Exercise: Type out the listing below exactly. Pictures stay out of it.

============================================================

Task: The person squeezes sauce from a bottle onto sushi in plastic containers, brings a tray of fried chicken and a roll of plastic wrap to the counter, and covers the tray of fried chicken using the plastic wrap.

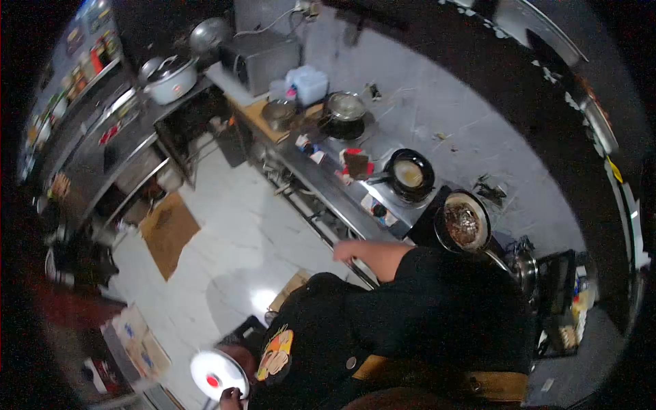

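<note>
At the lower edge, my left hand (232, 398) grips the rim of a round white plate or lid (208, 374) with a red spot in its middle. Which of the two it is, I cannot tell. My right hand (348, 251) hangs in front of the counter's front edge, below a black-sleeved arm. Blur hides its fingers, and nothing shows in them. Up on the counter, nearest this arm, a pan (462, 222) holds dark, glossy contents. Beside it, a black frying pan (410, 175) has something pale yellow in it.
Farther along the counter (307, 167) stand a lidded pot (345, 106), a metal pot (279, 115) and a blue-white container (307, 83). A large white pot (171, 78) sits in the corner. Brown cardboard (169, 232) lies on the pale floor (229, 225).
</note>
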Motion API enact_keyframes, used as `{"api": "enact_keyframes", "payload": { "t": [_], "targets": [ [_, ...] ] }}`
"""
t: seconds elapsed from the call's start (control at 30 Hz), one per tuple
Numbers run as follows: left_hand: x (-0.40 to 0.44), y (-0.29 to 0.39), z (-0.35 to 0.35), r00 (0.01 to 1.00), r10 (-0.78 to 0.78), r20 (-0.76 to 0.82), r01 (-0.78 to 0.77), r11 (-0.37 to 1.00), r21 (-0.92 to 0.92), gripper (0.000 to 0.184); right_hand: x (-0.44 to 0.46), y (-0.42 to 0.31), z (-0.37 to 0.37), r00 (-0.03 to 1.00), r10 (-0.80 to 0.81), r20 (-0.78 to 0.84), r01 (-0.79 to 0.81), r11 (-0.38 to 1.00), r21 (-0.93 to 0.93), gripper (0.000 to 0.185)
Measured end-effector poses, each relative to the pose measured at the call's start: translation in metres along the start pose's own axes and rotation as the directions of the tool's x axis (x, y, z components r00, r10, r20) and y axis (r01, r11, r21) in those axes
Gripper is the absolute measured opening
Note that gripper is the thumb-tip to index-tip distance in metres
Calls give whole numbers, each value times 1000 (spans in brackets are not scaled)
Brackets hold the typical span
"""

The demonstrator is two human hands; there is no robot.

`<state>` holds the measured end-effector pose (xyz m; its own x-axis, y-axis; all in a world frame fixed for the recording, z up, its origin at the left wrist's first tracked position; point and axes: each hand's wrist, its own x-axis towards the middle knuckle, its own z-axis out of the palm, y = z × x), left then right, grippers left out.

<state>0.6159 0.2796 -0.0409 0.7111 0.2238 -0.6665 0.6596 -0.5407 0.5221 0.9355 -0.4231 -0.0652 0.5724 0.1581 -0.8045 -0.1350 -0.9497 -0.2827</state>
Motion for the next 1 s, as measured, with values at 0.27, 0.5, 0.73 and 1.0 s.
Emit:
{"api": "enact_keyframes", "payload": {
  "t": [0.27,0.5,0.73,1.0],
  "targets": [
    [227,131,-174,853,456,253,-508,837,206,25,-44,40,43,914,-346,-210,384,906,178,46],
    [348,408,-192,811,496,310,-579,601,551,47,-1,-46,4,840,-209,-501,410,849,333,43],
    [355,555,-153,544,670,505,-816,564,131,49,140,-54,26,989,-22,-146,115,739,664,33],
    [575,246,-209,765,533,361,-618,452,643,38,203,-137,-161,975,164,152,-223,655,721,30]
  ]
}}
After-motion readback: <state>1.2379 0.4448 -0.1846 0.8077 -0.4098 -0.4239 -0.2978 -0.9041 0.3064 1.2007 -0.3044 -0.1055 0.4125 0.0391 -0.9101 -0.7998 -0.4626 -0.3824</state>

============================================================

Result for this task:
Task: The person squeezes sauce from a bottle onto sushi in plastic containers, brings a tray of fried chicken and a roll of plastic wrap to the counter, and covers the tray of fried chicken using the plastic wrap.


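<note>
At the lower edge, my left hand (232, 398) grips the rim of a round white plate or lid (208, 374) with a red spot in its middle. Which of the two it is, I cannot tell. My right hand (348, 251) hangs in front of the counter's front edge, below a black-sleeved arm. Blur hides its fingers, and nothing shows in them. Up on the counter, nearest this arm, a pan (462, 222) holds dark, glossy contents. Beside it, a black frying pan (410, 175) has something pale yellow in it.
Farther along the counter (307, 167) stand a lidded pot (345, 106), a metal pot (279, 115) and a blue-white container (307, 83). A large white pot (171, 78) sits in the corner. Brown cardboard (169, 232) lies on the pale floor (229, 225).
</note>
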Motion API enact_keyframes, used as `{"api": "enact_keyframes", "payload": { "t": [_], "targets": [ [_, ...] ] }}`
"""
t: seconds elapsed from the call's start (control at 30 Hz), one per tuple
Numbers run as follows: left_hand: x (-0.40 to 0.44), y (-0.29 to 0.39), z (-0.35 to 0.35), r00 (0.01 to 1.00), r10 (-0.78 to 0.78), r20 (-0.76 to 0.82), r01 (-0.78 to 0.77), r11 (-0.37 to 1.00), r21 (-0.92 to 0.92), gripper (0.000 to 0.184); right_hand: x (-0.44 to 0.46), y (-0.42 to 0.31), z (-0.37 to 0.37), r00 (-0.03 to 1.00), r10 (-0.80 to 0.81), r20 (-0.78 to 0.84), r01 (-0.79 to 0.81), r11 (-0.38 to 1.00), r21 (-0.93 to 0.93), gripper (0.000 to 0.185)
Measured end-effector poses, each relative to the pose measured at the call's start: translation in metres along the start pose's own axes and rotation as the directions of the tool's x axis (x, y, z components r00, r10, r20) and y axis (r01, r11, r21) in those axes
Gripper is the absolute measured opening
Note that gripper is the thumb-tip to index-tip distance in metres
Calls give whole numbers, each value times 1000 (spans in brackets are not scaled)
Brackets hold the typical span
"""

The demonstrator is two human hands; there is no robot.

`<state>` holds the measured end-effector pose (xyz m; its own x-axis, y-axis; all in a world frame fixed for the recording, z up, its origin at the left wrist's first tracked position; point and axes: each hand's wrist, its own x-axis towards the middle knuckle, its own z-axis out of the palm, y = z × x), left then right, grippers left out.

<state>0.6159 0.2796 -0.0409 0.7111 0.2238 -0.6665 0.6596 -0.5407 0.5221 0.9355 -0.4231 -0.0652 0.5724 0.1581 -0.8045 -0.1350 -0.9497 -0.2827</state>
Motion for the next 1 s, as measured, with values at 0.27, 0.5, 0.73 and 1.0 s.
Emit:
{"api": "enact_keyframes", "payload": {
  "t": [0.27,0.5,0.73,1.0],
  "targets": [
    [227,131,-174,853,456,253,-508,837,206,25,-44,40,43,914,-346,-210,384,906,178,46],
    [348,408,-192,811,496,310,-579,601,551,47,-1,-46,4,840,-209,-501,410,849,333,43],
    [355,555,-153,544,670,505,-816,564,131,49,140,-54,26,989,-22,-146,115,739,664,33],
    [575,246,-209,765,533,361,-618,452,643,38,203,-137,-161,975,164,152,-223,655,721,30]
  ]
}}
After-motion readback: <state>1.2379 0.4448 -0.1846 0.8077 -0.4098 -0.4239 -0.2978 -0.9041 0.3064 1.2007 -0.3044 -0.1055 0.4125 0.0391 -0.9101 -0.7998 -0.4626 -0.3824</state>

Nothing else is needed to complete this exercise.